- IATA: none; ICAO: XHHP;

Summary
- Airport type: Military
- Owner: Ministry of Defence
- Operator: Russian Air Force
- Location: Pereyaslavka, Khabarovsk Krai
- Built: Unknown
- In use: Unknown
- Elevation AMSL: 279 ft / 85 m
- Coordinates: 47°59′52″N 135°05′20″E﻿ / ﻿47.99778°N 135.08889°E

Map
- Verino Location in Primorsky Krai

Runways
| Direction | Length |  | Surface |
| ft | m |
| 03/21 | 8,204 | 2,500 | Concrete |

= Verino airfield =

Former Soviet Air Force airfield based in Khabarovsk Krai, Russia

Verino airfield was a Soviet Air Force based in Khabarovsk Krai, Russia located 5 km northeast of Pereyaslavka, Russia and about 35 miles (55 km) south of Khabarovsk.
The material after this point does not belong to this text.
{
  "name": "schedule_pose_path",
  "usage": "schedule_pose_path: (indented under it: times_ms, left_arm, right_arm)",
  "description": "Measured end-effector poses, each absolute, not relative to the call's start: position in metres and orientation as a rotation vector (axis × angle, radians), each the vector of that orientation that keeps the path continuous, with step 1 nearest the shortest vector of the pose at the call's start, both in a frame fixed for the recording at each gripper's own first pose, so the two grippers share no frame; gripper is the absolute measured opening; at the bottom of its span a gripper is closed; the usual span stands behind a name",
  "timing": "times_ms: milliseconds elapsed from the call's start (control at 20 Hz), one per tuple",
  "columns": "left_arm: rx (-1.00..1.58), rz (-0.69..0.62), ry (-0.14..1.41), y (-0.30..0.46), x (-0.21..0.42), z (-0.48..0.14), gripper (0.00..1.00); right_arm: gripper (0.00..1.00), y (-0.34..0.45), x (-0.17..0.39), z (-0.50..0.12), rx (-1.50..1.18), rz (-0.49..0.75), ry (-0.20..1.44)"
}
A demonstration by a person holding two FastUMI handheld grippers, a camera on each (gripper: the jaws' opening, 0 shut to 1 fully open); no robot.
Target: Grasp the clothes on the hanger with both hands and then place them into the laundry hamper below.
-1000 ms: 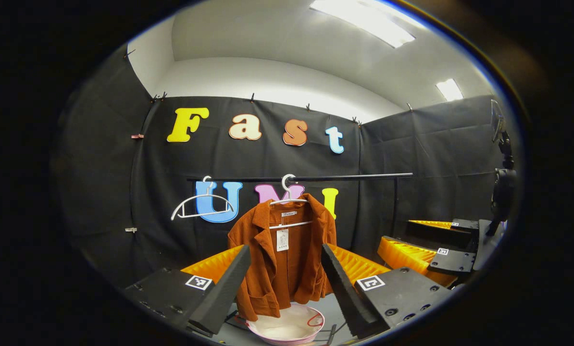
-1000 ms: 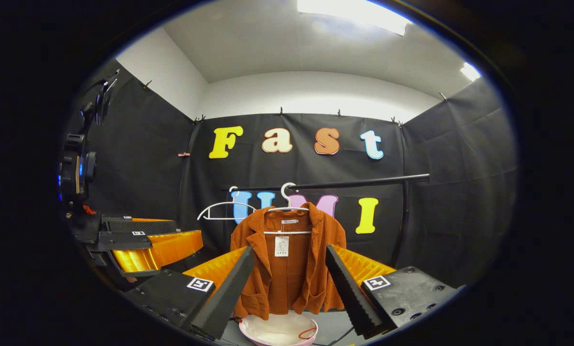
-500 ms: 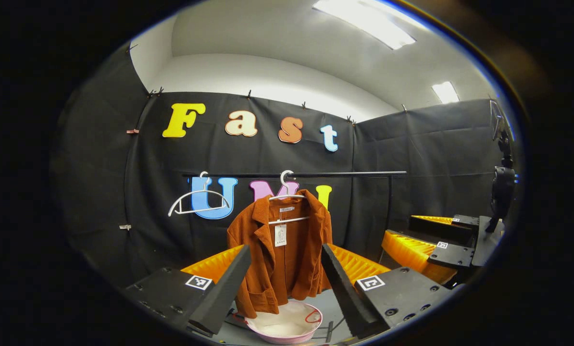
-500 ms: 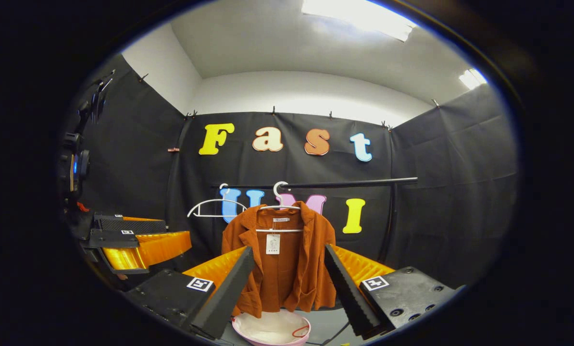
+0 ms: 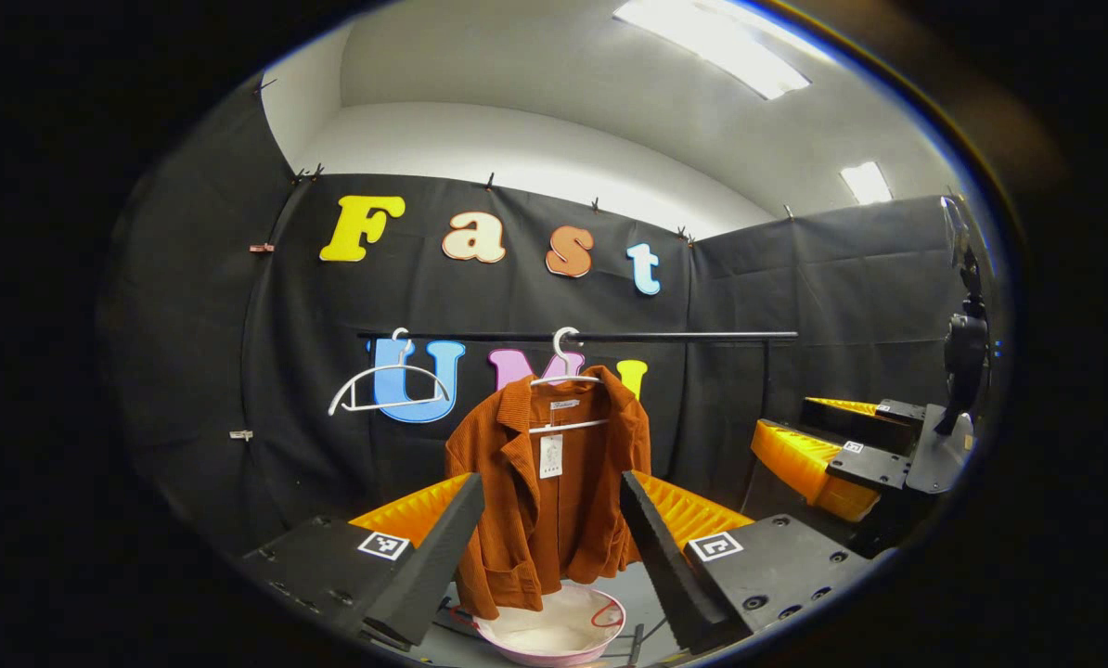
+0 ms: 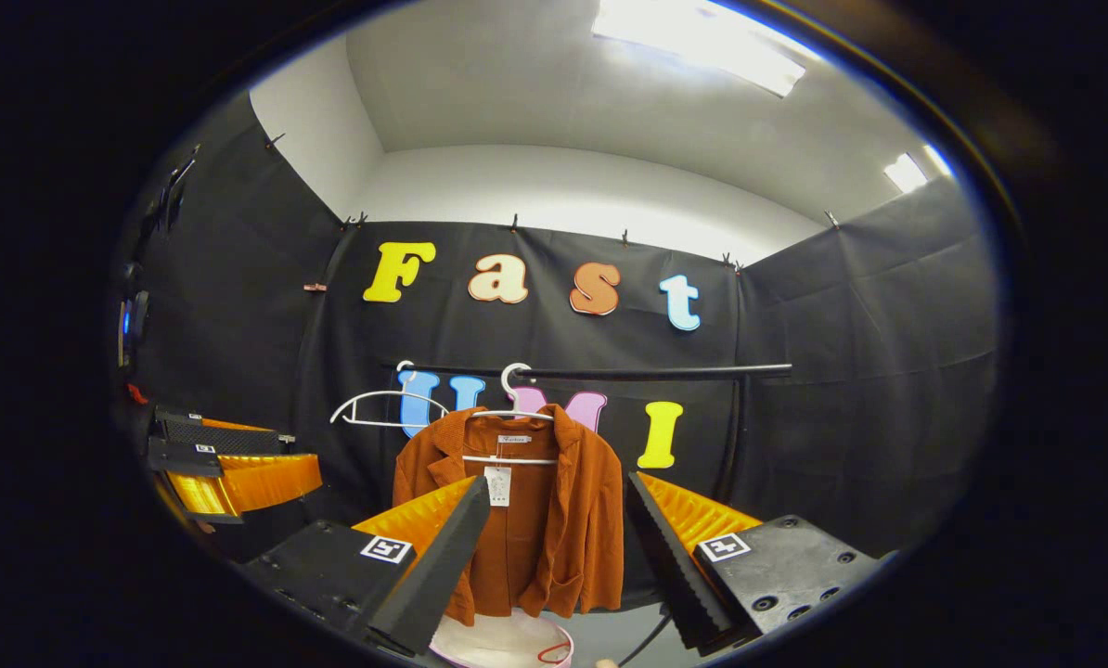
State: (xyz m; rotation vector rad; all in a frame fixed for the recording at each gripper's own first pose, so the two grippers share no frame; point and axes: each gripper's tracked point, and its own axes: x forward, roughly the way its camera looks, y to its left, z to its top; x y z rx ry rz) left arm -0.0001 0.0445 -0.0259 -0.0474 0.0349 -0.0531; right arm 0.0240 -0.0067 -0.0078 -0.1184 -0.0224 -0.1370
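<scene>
A rust-brown corduroy jacket (image 5: 549, 501) (image 6: 526, 524) with a white tag hangs on a white hanger (image 5: 565, 371) (image 6: 512, 408) from a black rail (image 5: 675, 336) (image 6: 647, 373). Below it stands a pink-rimmed laundry hamper (image 5: 554, 631) (image 6: 503, 645). My left gripper (image 5: 550, 547) is open, well short of the jacket, which shows between its fingers. My right gripper (image 6: 554, 547) is also open and apart from the jacket. The right gripper (image 5: 837, 459) appears at the right of the left gripper view, and the left gripper (image 6: 229, 464) at the left of the right gripper view.
An empty white hanger (image 5: 389, 390) (image 6: 378, 413) hangs on the rail left of the jacket. The rail's upright post (image 5: 766, 385) (image 6: 732, 436) stands at the right. Black cloth walls close the booth on three sides. A cable lies on the grey floor (image 5: 647, 594) by the hamper.
The right gripper has turned rightward, so the jacket sits further left and lower in its view. The left gripper view has barely shifted. Both grippers stay open.
</scene>
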Motion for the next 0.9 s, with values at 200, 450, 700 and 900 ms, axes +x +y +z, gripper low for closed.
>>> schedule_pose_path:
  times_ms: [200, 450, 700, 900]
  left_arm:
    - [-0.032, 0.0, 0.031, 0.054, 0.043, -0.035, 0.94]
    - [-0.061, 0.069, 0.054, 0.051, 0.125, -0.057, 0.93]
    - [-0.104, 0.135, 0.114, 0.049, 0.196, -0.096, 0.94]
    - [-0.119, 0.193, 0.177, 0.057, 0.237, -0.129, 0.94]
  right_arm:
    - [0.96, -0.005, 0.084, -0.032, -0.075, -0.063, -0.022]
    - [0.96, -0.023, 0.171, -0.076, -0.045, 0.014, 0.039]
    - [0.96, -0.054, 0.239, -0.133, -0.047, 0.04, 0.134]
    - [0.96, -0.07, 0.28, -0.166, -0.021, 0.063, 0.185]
Verino was an 1st Air Army airfield, with the 300 and 302nd Bomber Aviation Regiment a mainstay in later years.

==History==
The United States Air Force first spotted the airfield during Lockheed U-2 overflights in March 1958. Analysts found a 7,600 x 150' runway but could not see much detail. Later missions revealed as many as 93 aircraft parked on the ramps, most of them Mikoyan-Gurevich MiG-17s (ASCC "Fresco"). Around 1970, upgraded aircraft, the Sukhoi Su-15 (ASCC "Flagon,") had arrived, though MiG-17s were still based here.

By the 1980s, the airfield's interceptor role had diminished and many of the aircraft were replaced with tactical and attack aircraft. These included the Sukhoi Su-24 (ASCC "Fencer") and Mikoyan MiG-27 Flogger.